I go with the first explanation - most of them suck.


----------



## Nihal (Aug 27, 2013)

I would also go with the first and a bit of the second. I might be a bit ignorant there, but I don't see much difference. Studios allow a bad movie to happen, you can't say it's not their fault.

Now, the third explanation is so, wait, what? Then all the games, animations (2d and 3d) that have magic well presented in a visual medium are just hallucinations of my part?


----------



## Devor (Aug 27, 2013)

It's kind of striking how many of them are failing, though.

I want to say that it's because the special effects cost sets the bar of success higher, but so many of those movies are just below par.


----------



## Steerpike (Aug 27, 2013)

Yeah, that's the issue I think. No movie that I saw from that list of failed fantasy movies was very good. If anything, they relied too much on special effects at the expense of developing a good story and good characters. Science fiction movies fall into that trap as well.


----------



## Asterisk (Aug 27, 2013)

It's sad... fantasy movies deserve to succeed. I agree with the first and third explanations. I hate it when magic and/or characters are cheesy.


----------



## wordwalker (Aug 27, 2013)

I'd say all the explanations have a point. (Yes, including the look of magic. Even superheroes have a human form leaping two buildings for every laser fired, so the effects folks are on more familiar territory. But monsters and magic are pure CGI.)

Devor added one more, cost. A Mortal Instruments "taking in only about $14 million on a $60 million budget" is only a failure because of the second part. If these were locked-room mysteries or other low-cost genres, they'd be hits-- but I'd agree, most of that article's list of movies deserved to _fail_, not to lowball their way to profit. 

I'd also add, that any movie is a massive trimming and summarizing of any novel it's based on, and fantasy usually depends on its "epicness" to give it momentum.
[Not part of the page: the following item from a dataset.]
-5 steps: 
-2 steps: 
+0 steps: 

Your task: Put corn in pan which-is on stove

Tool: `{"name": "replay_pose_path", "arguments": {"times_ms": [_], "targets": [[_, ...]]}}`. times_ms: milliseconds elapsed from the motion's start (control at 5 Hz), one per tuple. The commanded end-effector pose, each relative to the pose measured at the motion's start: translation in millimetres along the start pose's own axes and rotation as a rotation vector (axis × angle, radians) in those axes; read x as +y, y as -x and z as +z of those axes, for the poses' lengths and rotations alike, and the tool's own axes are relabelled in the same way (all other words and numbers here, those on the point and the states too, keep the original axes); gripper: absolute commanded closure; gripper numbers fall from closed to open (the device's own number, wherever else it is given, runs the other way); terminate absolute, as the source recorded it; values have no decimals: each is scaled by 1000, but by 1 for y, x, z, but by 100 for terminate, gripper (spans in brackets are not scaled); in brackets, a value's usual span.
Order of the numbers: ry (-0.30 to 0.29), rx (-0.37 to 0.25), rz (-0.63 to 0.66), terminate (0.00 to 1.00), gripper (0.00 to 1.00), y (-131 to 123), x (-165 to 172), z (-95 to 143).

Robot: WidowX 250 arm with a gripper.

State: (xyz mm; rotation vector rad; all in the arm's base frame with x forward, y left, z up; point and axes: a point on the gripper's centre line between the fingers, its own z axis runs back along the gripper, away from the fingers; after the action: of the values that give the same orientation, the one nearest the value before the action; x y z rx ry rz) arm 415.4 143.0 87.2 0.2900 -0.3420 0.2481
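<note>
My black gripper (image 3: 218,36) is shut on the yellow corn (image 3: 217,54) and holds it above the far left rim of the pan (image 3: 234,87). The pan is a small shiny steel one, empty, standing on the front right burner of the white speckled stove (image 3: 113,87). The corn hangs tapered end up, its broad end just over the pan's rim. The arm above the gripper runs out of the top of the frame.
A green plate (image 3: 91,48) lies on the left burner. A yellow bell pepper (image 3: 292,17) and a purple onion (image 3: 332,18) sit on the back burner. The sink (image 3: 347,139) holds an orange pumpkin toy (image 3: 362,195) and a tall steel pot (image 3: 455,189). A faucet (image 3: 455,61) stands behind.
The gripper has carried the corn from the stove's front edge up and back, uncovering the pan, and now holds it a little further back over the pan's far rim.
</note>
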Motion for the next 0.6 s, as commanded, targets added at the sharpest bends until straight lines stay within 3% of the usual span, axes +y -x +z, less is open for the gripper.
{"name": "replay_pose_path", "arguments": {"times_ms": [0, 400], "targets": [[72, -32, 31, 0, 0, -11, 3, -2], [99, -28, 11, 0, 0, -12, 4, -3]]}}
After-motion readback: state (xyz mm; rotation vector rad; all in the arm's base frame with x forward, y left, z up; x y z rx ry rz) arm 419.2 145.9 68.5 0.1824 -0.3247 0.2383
No matter how much mythology you try to squeeze in, it's a whole different experience, and only the better filmmakers can summarize that much that well. (Note that the article praised Game of Thrones, on TV-- just a better medium for long-term quality.)
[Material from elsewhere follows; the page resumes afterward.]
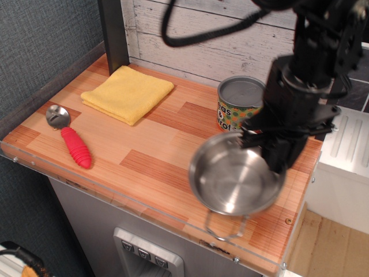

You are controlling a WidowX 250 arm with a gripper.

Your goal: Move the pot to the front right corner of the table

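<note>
The shiny steel pot (233, 180) is at the front right of the wood-plank table (150, 151), its wire loop handle (225, 227) pointing toward the front edge. I cannot tell whether it rests on the table or hangs just above it. My black gripper (271, 151) comes down from the upper right and is shut on the pot's far right rim. The fingertips are partly hidden behind the rim.
A tin with a green-orange dotted label (241, 106) stands just behind the pot. A folded yellow cloth (128, 93) lies at the back left. A spoon with a red handle (71, 142) lies at the front left. The clear edge strip (144, 210) runs along the front.
</note>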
But I think all the problems (except those two, budget and detail) can be tied to one thing: fantasy's still a very *new* genre for Hollywood. They turn out zillions of cheap crime films, rom-coms, and all the rest, but at least they've made those, so there's a lot of "institutional knowledge" on how to do all the pieces of them. (In theory. They can still get anything wrong, it's Hollywood.)

Even sci-fi is more familiar to them, especially since they can treat it like any other gunfight. We say Star Wars was half fantasy and point out the rise of D&D and anime, but for decades what these inspired was Aliens, Terminators, Blade Runners, and so on leading the SF pack-- but only an occasional Ladyhawke.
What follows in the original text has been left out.